- [What is required]
Word for word, restate the lines from the start of the data below through the line containing "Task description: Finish".

[Collected data entries]
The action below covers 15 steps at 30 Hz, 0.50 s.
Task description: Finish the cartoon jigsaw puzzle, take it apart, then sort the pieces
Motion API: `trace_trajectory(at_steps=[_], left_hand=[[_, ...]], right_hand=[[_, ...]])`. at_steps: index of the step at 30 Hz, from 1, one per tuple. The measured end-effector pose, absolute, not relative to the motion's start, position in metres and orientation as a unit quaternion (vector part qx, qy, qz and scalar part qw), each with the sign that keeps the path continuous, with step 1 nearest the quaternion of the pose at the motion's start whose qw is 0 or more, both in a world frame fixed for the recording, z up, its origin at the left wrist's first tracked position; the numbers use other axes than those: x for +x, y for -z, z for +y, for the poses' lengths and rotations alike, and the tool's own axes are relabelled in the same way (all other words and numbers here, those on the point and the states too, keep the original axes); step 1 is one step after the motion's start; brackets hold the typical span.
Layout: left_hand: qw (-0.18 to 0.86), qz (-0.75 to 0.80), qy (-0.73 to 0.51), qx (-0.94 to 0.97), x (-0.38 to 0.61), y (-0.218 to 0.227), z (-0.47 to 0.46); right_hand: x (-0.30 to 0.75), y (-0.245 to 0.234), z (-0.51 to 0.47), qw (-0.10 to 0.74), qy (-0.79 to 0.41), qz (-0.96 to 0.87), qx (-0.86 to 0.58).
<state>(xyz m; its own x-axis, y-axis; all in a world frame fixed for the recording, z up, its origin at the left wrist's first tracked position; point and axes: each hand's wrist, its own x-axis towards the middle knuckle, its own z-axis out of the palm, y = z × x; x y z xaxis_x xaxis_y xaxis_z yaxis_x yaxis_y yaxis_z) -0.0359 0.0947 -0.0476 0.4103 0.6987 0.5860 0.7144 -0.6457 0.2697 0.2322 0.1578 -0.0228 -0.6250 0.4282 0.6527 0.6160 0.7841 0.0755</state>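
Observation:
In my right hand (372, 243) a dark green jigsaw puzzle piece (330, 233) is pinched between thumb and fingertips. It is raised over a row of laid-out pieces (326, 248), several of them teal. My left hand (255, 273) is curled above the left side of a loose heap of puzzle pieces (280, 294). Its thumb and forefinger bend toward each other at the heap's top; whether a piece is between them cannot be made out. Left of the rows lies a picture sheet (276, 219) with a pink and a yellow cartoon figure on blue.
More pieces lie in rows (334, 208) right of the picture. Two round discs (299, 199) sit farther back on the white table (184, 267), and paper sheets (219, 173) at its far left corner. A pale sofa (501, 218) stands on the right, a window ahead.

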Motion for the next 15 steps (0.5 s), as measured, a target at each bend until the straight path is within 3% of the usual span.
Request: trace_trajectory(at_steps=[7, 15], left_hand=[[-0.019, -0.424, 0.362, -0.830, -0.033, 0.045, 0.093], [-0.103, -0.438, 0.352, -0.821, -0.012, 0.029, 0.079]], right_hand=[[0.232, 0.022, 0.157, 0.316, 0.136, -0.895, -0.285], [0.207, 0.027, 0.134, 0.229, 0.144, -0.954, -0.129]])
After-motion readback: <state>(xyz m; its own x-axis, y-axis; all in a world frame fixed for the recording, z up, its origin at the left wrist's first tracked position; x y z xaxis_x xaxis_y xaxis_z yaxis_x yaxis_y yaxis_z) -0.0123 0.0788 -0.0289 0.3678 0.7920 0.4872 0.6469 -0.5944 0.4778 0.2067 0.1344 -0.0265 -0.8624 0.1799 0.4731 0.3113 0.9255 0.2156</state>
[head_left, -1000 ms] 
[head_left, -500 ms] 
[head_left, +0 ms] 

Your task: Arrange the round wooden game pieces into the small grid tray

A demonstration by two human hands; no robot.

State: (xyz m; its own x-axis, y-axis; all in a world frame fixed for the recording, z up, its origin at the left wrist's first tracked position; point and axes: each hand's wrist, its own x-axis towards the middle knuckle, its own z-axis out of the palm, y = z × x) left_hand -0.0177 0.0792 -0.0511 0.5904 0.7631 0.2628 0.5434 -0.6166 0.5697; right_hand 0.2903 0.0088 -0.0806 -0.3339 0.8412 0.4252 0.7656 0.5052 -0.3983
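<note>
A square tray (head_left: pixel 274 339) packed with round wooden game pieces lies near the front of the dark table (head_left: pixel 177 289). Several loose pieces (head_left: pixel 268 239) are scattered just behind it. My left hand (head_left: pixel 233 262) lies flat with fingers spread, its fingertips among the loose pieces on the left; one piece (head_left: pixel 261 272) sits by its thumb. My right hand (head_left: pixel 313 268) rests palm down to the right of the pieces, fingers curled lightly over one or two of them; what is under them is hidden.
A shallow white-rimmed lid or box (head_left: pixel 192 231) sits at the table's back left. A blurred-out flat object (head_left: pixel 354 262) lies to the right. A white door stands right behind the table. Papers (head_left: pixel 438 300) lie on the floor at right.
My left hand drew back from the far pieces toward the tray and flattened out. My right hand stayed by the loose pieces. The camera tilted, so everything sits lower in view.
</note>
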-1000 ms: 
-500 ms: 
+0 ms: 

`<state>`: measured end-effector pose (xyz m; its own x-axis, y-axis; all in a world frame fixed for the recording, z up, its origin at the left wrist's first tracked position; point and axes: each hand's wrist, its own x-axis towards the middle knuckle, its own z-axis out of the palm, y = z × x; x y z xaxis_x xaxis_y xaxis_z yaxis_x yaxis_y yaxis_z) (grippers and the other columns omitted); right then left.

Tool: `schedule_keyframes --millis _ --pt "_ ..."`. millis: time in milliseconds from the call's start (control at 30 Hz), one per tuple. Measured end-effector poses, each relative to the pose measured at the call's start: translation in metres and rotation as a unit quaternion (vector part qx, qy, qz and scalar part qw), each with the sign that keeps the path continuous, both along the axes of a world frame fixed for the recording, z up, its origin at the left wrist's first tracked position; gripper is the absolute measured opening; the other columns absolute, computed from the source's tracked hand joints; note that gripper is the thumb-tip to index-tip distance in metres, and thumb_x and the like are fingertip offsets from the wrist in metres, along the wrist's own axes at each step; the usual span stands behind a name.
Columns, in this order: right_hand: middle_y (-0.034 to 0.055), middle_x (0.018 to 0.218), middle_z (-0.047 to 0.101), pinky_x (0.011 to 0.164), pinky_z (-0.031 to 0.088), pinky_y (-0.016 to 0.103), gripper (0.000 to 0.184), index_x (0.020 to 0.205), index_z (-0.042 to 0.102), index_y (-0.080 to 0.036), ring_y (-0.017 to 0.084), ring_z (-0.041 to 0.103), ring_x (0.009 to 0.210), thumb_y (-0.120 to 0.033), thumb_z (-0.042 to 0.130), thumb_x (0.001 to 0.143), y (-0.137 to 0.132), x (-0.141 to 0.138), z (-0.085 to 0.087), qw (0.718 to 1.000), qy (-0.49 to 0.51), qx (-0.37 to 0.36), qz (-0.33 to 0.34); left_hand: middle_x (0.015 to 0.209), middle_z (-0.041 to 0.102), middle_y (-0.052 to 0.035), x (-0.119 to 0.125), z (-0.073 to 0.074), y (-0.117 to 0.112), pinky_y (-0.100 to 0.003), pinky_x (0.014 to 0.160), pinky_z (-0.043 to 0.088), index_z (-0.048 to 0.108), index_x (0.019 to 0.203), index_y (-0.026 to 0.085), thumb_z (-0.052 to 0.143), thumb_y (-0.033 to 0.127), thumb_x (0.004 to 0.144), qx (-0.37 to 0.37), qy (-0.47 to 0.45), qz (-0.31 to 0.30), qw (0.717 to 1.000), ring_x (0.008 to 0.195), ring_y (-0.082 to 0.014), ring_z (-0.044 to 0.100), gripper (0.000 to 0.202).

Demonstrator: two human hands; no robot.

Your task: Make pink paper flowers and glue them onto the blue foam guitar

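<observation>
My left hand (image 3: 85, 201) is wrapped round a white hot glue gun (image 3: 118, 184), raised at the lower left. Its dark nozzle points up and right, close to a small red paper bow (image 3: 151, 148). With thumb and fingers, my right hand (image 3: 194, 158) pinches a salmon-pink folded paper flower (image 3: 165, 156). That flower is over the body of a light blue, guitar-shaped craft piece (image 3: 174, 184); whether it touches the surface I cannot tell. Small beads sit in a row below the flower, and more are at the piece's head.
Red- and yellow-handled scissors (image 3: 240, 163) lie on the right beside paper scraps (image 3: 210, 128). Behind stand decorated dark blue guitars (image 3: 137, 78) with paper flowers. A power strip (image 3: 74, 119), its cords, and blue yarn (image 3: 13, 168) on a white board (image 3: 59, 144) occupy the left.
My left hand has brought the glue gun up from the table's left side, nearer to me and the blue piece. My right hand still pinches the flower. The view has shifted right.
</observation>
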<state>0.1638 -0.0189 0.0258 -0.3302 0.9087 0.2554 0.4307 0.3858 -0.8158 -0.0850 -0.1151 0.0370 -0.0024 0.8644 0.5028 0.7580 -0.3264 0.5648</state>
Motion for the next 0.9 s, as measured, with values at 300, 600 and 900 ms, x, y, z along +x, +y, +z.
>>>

- [Solution to this task]
The action below covers 15 steps at 30 Hz, 0.50 s.
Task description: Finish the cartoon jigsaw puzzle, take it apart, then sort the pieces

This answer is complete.